Hey Bro That Coment Was for Al B Fucked No Worries I like cfls I sell them all day long just not what we use them for. This will be up dated almost daily, got to push the edge isn't that what brought about hydroponics in the first place This will be fun but no worries critisium is always welcome


----------



## slump (Sep 11, 2008)

For 1800 bucks you can get 900 lumen son! 283 x 1w led is the FUTURE!

High Power LED Grow Lights from Sunshine Systems : The GrowPanel Pro LED grow light


----------



## Zhu (Sep 11, 2008)

HollywoodRpi69 said:


> Hey Bro That Coment Was for Al B Fucked No Worries I like cfls I sell them all day long just not what we use them for. This will be up dated almost daily, got to push the edge isn't that what brought about hydroponics in the first place This will be fun but no worries critisium is always welcome


Thanks, please keep us updated and do a journal I really want to see how this turns out.


----------



## Zatoichi (Sep 11, 2008)

Here's my two cents...

I just ordered a UFO because of a big heat problem. I have a 3'x3'x6' tall flower room in which I'd been using a 250w HPS. I wanted to improve yield and thought it wouldn't be a big deal to change to a 400w HPS. That little change made a big difference in the temp; it shot up to almost a hundred degrees, in a basement, no less.

So I've ordered a UFO and it's supposed to be here tomorrow. I have one plant three weeks into flowering in there now. I guess I can offer to be a guinea pig and let you know how it goes. I was thinking about getting a UVB light too. I've heard there might be a benefit to that.


----------



## Inebriation (Sep 11, 2008)

slump said:


> For 1800 bucks you can get 900 lumen son! 283 x 1w led is the FUTURE!
> 
> High Power LED Grow Lights from Sunshine Systems : The GrowPanel Pro LED grow light


Where did you obtain "900" from?

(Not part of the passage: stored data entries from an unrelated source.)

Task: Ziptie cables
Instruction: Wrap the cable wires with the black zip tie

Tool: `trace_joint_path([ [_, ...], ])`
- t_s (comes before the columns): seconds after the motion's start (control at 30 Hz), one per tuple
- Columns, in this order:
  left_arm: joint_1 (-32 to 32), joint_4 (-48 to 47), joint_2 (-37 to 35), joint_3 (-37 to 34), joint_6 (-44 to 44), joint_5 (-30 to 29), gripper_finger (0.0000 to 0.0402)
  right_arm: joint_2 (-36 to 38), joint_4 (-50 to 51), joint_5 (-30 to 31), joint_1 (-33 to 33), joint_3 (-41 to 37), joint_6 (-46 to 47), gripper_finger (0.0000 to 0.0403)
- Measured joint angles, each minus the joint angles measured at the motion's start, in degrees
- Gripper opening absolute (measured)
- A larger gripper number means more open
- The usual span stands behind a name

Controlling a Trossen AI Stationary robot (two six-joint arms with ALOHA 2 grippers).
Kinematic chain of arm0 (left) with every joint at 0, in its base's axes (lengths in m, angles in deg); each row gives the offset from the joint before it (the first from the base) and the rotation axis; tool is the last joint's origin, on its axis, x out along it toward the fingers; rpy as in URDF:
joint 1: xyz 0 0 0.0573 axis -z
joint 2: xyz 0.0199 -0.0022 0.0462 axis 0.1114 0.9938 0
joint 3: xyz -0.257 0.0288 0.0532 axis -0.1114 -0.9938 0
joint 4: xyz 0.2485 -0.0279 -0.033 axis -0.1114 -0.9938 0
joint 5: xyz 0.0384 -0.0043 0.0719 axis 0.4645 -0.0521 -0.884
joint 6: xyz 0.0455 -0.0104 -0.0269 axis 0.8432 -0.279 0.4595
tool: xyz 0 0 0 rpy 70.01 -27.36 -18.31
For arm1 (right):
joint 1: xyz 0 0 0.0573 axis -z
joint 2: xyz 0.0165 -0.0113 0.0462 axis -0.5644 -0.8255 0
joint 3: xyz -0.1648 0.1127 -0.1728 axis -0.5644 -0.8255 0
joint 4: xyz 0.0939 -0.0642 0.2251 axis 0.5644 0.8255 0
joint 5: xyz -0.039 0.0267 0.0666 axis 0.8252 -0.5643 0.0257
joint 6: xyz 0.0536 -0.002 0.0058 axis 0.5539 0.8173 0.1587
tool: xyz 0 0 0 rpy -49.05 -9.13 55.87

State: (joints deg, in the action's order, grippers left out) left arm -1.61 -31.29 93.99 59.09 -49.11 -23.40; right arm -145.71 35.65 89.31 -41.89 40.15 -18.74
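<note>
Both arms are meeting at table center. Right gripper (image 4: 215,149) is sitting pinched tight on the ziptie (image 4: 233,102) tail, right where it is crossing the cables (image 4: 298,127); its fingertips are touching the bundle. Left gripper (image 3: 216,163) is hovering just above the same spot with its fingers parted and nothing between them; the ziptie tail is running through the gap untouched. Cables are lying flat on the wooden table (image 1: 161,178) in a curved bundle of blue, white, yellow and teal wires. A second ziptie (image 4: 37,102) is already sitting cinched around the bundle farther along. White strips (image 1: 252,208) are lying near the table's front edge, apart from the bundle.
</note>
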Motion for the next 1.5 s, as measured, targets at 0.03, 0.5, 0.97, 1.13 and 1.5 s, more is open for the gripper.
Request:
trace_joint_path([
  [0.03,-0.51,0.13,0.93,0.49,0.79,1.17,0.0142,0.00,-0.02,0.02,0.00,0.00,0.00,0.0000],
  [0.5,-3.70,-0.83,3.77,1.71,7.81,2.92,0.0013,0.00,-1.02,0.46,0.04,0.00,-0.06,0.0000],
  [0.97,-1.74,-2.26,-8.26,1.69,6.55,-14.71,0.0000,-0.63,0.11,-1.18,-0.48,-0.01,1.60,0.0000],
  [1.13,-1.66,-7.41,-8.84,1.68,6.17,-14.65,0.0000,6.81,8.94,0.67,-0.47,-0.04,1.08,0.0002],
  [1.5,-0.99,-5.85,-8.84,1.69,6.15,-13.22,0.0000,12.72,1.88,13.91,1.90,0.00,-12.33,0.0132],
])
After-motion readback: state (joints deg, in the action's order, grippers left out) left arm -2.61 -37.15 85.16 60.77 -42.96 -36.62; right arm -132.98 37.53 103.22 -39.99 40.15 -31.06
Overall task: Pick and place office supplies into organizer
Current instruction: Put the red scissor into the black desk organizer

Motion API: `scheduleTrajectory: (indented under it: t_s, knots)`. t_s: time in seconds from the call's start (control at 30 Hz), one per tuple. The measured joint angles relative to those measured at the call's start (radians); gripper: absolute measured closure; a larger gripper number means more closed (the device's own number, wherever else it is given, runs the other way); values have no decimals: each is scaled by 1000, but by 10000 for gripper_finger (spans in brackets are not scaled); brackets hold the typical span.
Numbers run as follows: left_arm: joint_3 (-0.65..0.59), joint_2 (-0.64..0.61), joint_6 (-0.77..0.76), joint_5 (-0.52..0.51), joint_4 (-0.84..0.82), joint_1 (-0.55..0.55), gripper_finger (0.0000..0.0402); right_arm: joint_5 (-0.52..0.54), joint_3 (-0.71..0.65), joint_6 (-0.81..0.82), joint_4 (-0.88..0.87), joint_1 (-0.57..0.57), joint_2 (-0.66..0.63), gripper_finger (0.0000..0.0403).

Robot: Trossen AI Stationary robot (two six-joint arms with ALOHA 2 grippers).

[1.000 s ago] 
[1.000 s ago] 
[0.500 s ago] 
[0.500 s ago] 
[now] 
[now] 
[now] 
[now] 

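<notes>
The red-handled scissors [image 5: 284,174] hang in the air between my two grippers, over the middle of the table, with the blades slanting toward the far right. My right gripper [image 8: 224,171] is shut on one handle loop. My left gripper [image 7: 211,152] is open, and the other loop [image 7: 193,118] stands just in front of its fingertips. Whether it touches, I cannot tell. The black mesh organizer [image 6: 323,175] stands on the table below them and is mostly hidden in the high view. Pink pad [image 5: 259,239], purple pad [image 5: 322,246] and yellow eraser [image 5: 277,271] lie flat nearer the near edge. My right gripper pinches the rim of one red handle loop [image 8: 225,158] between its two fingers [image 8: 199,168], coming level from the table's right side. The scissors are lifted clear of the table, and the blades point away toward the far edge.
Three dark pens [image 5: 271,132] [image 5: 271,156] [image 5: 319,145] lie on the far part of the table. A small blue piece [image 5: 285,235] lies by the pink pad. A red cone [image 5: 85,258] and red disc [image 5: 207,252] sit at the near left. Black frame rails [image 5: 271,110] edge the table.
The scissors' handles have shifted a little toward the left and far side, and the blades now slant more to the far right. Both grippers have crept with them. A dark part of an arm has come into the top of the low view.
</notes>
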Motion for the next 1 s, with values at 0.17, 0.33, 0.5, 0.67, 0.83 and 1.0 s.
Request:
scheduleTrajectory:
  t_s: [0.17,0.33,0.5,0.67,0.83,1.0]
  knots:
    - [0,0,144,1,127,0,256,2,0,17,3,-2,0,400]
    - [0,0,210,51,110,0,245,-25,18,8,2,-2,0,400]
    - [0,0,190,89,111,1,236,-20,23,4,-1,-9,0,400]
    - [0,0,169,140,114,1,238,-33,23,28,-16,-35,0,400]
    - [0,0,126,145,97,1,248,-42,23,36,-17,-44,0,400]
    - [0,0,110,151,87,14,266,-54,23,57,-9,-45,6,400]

Are you being sarcastic? Lumen doesn't mean a whole lot for a plant; we humans use it respectively to identify how bright an hps or mh would have to be for its use-able amount of light to be intense enough to activate and maintain photosynthesis.
ex.) A metal halide is actually brighter than an HPS to plants, but the HPS is rated with more lumen...

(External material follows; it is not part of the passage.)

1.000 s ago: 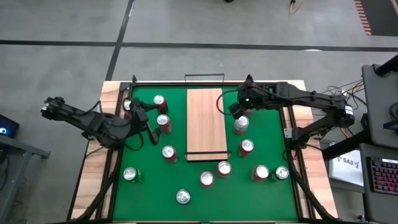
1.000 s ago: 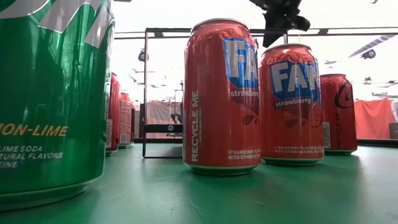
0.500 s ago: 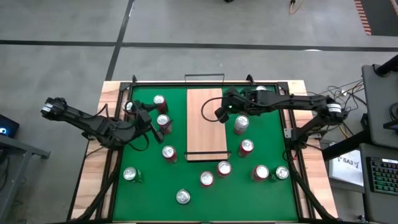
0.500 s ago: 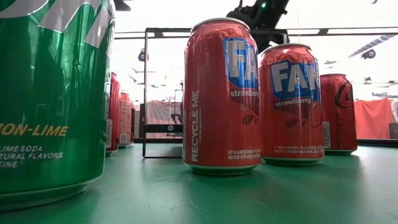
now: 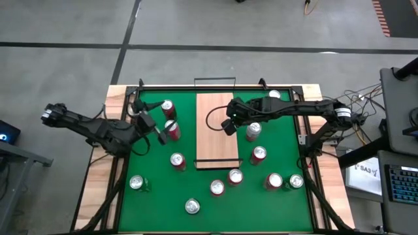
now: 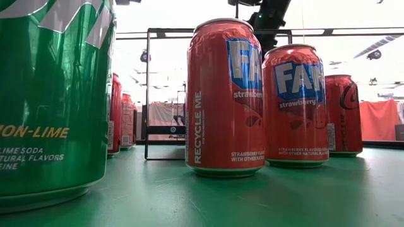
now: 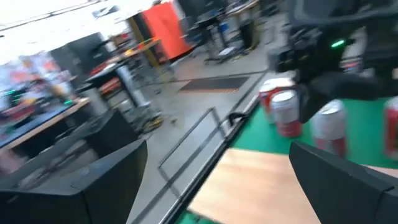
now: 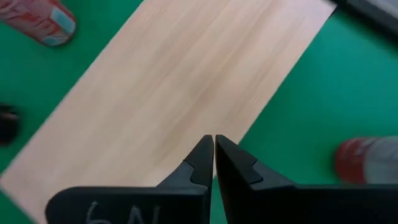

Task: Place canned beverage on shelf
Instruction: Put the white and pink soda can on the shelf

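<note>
The shelf [image 5: 214, 134], a long pale wood board with thin black rails at its short ends, lies in the middle of the green mat [image 5: 196, 179] with no can on it. Several red and green cans stand around it on the mat. My right gripper [image 5: 228, 126] hangs shut above the board's right edge [image 8: 273, 81], holding nothing. A red can [image 5: 172, 130] stands left of the shelf. My left gripper [image 5: 153, 126] is just left of that can, open, with nothing between its fingers [image 7: 329, 180].
Red cans stand close to the shelf's right side [image 5: 253, 131] [image 5: 258, 155] and just beyond its near end [image 5: 235, 176] [image 5: 217, 188]. More cans stand left of the shelf [image 5: 168, 106] [image 5: 177, 160]. A green can [image 6: 53, 94] fills the low view's left.
My right gripper has come from the mat's far right toward the table's left and near edges and down, staying shut, and now hangs over the shelf's right edge. My left gripper has rolled a little in place, staying open.
</note>
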Controlling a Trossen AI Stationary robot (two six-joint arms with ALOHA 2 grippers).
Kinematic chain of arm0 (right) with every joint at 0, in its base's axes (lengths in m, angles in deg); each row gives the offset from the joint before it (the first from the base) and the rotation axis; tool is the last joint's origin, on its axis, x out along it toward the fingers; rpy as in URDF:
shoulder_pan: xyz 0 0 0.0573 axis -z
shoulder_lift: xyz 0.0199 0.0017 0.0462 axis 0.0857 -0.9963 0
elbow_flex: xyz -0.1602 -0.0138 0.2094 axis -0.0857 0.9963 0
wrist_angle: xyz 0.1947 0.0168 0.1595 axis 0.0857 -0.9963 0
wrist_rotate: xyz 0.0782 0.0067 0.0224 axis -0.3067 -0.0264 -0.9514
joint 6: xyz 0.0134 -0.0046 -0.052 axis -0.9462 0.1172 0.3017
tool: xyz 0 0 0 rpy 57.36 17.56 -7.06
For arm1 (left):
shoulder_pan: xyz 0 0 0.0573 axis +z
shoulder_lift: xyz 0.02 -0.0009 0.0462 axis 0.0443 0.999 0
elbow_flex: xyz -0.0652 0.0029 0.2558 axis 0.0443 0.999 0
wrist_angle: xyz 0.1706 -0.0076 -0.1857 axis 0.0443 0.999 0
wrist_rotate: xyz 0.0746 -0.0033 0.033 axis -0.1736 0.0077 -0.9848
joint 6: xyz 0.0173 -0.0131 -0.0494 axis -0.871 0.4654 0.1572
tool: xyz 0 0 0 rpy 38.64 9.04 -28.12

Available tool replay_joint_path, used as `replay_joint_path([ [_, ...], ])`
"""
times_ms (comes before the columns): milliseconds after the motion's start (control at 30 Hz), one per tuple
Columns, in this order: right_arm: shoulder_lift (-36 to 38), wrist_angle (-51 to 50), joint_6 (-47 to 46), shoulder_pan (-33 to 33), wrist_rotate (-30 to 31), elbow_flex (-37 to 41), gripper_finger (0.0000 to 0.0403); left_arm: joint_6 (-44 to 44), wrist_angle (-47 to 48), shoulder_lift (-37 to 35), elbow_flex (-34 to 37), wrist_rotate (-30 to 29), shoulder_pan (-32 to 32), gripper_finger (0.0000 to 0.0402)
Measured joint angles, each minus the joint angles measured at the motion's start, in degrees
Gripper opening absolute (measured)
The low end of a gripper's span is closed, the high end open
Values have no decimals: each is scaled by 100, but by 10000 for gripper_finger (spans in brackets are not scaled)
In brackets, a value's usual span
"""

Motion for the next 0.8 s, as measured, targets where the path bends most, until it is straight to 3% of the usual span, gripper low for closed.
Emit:
replay_joint_path([
  [300,208,-387,-688,-2,-1576,-6,9,-358,-1031,-1050,915,530,7,377],
  [467,258,-1054,-909,2,-1621,-180,9,-785,-2097,-1350,1413,1319,-1,377],
  [567,260,-1204,-916,0,-1625,-232,9,-998,-2555,-1419,1499,1166,1,377],
  [800,198,-872,-874,0,-1416,-256,9,-714,-2540,-1451,1507,1123,1,377],
])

I rant too much, my apologies.


----------



## Al B. Fuct (Sep 11, 2008)

HollywoodRpi69 said:


> I sell lights for a living Your right led is new, but they only use 1/3 the electricity


 wroooooooooooonnnnnnnnnnnng

A Luxeon K2 (which, by the way, you don't have, considering what you paid for yours) makes 200lm from 5W input. That's 40 lumens/watt. My 1000W HPS lamps make 160,000lm, or 160lm/W. My 1000HPS lamps are 4 times more efficient in lumens/watt than the very best LEDs (which, again, you don't have). 



> no heat


 wronnnnnnnnnnng- high output LEDs make so much heat that they have to be flow soldered onto a heat dissipating mounting substrate! Their power supplies generate a fair amount of heat, too. 



> 1/2 less water consumption,


 Well, it makes sense that a plant that isn't thriving won't use much water... but I'd like to see where you got your figure from. It's a bit useless. 



> and only take up 1" of room.


 Big deal, space is very cheap, especially space spent on lights that will produce some buds. 



> And 100% of the energy used is aburbed by the plant. 10% is about what is used by the plant with your hp5


 Crap. Gimme a source for that information (that doesn't come from a maker or seller of LEDs). 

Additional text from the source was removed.